─── DATA FOR REVIEW
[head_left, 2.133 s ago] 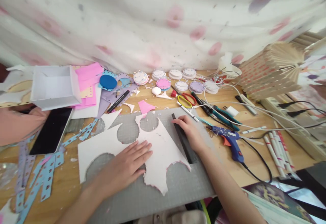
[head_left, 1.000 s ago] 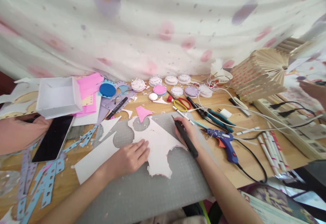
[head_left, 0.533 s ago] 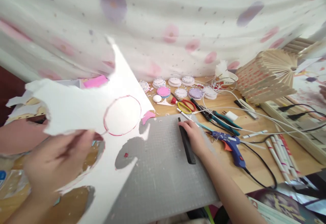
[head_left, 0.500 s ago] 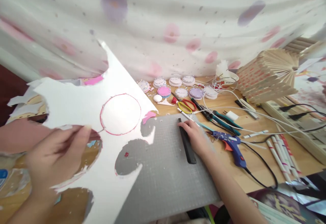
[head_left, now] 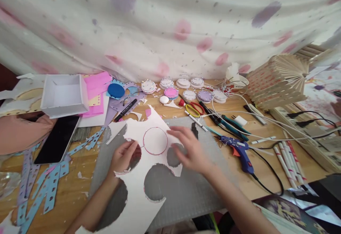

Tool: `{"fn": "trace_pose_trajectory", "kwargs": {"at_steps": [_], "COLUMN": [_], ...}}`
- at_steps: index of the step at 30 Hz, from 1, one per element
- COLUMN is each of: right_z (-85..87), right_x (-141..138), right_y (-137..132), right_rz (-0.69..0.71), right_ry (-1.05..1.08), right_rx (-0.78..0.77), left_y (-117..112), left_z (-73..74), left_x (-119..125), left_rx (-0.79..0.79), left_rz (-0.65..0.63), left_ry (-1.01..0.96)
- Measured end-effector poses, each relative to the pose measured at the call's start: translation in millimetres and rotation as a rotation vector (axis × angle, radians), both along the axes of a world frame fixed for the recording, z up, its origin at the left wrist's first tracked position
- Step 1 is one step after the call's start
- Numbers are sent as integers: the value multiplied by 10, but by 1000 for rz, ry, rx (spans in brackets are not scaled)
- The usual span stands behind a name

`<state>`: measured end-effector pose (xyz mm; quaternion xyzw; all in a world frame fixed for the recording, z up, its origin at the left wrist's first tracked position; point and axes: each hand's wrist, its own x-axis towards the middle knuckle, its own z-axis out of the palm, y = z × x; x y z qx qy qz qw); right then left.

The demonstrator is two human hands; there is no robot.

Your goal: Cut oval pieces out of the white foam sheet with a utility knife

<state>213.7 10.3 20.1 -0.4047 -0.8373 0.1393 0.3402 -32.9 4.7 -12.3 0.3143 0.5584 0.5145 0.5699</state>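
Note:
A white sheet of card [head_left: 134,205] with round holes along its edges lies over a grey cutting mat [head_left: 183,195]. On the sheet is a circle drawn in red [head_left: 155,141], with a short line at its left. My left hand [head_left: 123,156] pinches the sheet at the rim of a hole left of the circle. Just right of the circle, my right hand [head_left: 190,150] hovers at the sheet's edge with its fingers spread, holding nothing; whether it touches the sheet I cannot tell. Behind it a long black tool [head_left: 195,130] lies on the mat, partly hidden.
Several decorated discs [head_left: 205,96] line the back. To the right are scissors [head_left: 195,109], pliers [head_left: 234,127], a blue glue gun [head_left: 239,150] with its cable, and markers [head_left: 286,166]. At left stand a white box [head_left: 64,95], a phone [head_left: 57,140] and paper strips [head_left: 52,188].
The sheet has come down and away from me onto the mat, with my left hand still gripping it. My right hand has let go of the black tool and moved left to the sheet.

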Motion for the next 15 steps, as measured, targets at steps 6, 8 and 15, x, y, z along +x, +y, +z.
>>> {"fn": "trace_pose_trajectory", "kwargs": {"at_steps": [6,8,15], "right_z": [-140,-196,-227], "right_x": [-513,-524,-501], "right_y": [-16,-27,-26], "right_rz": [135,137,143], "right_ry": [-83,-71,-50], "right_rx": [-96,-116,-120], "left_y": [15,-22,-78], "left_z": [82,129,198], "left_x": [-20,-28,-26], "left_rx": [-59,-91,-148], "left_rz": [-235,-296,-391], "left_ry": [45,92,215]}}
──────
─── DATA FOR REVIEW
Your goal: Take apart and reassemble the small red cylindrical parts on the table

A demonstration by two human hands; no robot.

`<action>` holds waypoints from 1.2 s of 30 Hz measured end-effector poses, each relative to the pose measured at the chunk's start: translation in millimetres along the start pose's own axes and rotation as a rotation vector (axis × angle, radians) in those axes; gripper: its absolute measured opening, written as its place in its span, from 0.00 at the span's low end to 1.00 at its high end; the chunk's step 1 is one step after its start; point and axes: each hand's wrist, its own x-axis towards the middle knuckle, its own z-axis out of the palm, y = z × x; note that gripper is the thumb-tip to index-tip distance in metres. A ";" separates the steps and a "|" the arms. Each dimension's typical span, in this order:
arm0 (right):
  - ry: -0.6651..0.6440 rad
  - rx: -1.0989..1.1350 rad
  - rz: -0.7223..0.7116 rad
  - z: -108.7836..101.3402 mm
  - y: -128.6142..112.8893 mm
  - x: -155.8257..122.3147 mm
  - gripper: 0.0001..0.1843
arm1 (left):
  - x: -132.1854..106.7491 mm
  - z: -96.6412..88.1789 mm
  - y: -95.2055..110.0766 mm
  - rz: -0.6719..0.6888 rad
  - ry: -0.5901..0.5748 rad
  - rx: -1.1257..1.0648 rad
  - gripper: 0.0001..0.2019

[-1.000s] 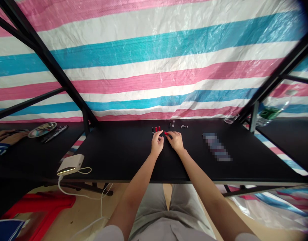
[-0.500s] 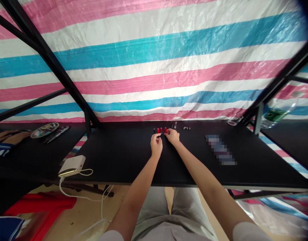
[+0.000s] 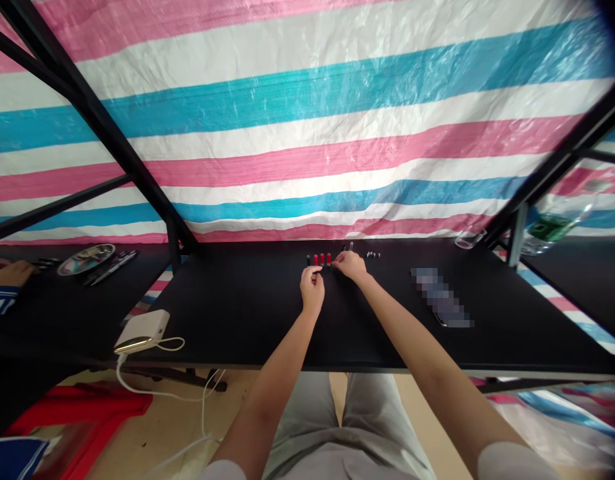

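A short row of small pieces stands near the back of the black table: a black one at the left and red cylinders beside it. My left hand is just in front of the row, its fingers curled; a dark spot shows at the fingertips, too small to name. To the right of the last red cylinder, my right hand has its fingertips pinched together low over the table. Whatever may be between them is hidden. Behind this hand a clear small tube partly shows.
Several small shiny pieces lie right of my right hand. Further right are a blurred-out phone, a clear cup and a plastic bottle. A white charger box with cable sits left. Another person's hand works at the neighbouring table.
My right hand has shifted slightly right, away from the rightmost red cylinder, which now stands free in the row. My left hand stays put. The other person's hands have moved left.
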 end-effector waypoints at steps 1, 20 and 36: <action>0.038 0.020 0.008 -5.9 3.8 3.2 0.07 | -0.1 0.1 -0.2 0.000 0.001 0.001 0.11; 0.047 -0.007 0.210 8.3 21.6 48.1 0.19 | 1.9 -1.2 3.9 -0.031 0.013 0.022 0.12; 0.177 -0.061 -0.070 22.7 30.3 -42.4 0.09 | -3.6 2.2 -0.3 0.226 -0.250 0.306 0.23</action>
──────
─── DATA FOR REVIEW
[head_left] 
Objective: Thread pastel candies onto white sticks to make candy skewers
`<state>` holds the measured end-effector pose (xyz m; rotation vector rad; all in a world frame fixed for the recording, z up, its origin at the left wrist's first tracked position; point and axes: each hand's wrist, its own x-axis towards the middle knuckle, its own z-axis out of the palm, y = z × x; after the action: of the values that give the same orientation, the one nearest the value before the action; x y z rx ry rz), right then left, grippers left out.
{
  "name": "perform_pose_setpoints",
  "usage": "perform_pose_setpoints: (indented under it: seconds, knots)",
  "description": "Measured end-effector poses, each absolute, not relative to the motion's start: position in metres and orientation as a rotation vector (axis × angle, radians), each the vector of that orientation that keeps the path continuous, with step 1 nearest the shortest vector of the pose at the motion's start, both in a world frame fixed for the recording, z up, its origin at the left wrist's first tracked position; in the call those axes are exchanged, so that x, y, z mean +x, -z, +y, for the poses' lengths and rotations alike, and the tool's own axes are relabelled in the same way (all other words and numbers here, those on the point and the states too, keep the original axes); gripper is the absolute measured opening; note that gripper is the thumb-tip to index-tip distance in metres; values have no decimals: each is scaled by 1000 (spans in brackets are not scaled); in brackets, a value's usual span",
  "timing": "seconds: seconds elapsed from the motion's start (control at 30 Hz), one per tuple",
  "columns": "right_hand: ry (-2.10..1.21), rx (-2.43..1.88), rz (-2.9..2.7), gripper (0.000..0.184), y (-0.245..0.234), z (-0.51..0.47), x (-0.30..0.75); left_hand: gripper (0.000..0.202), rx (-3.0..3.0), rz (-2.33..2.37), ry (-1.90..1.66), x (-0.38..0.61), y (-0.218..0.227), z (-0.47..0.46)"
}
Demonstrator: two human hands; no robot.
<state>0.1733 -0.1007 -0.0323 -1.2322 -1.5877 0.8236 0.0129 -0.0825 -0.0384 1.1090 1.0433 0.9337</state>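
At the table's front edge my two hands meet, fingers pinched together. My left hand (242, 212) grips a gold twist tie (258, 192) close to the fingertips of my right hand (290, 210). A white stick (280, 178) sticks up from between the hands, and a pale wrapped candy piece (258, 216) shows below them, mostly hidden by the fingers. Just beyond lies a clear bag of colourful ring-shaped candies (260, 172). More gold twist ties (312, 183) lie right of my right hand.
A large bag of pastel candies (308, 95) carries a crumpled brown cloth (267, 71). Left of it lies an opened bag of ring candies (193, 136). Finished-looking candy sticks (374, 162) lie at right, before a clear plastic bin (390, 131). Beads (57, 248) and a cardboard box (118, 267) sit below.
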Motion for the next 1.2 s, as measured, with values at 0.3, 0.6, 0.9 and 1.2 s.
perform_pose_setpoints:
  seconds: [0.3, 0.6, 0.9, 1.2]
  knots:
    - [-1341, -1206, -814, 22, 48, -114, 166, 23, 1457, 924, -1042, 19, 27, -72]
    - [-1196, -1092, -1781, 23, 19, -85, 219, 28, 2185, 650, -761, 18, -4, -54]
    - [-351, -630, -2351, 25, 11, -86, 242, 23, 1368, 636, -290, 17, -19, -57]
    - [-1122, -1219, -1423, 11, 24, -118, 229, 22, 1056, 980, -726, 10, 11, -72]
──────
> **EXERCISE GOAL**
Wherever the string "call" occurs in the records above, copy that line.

> **EXPECTED ANSWER**
- Measured end-effector poses, each relative to the pose measured at the call's start: translation in millimetres and rotation as a rotation vector (axis × angle, radians), both along the axes of a world frame fixed for the recording, z up, its origin at the left wrist's first tracked position
- Step 1 is one step after the call's start
  "description": "Measured end-effector poses, each absolute, not relative to the motion's start: position in metres and orientation as a rotation vector (axis × angle, radians), each the vector of that orientation that keeps the path continuous, with step 1 nearest the shortest vector of the pose at the motion's start, both in a world frame fixed for the recording, z up, its origin at the left wrist's first tracked position; in the call those axes are exchanged, so that x, y, z mean +x, -z, +y, for the poses' lengths and rotations alike, and the tool's own axes are relabelled in the same way (all other words and numbers here, those on the point and the states too, keep the original axes); gripper is the absolute measured opening; note that gripper is the thumb-tip to index-tip distance in metres; values have no decimals: each is scaled by 1000 (spans in brackets are not scaled); in brackets, a value's usual span",

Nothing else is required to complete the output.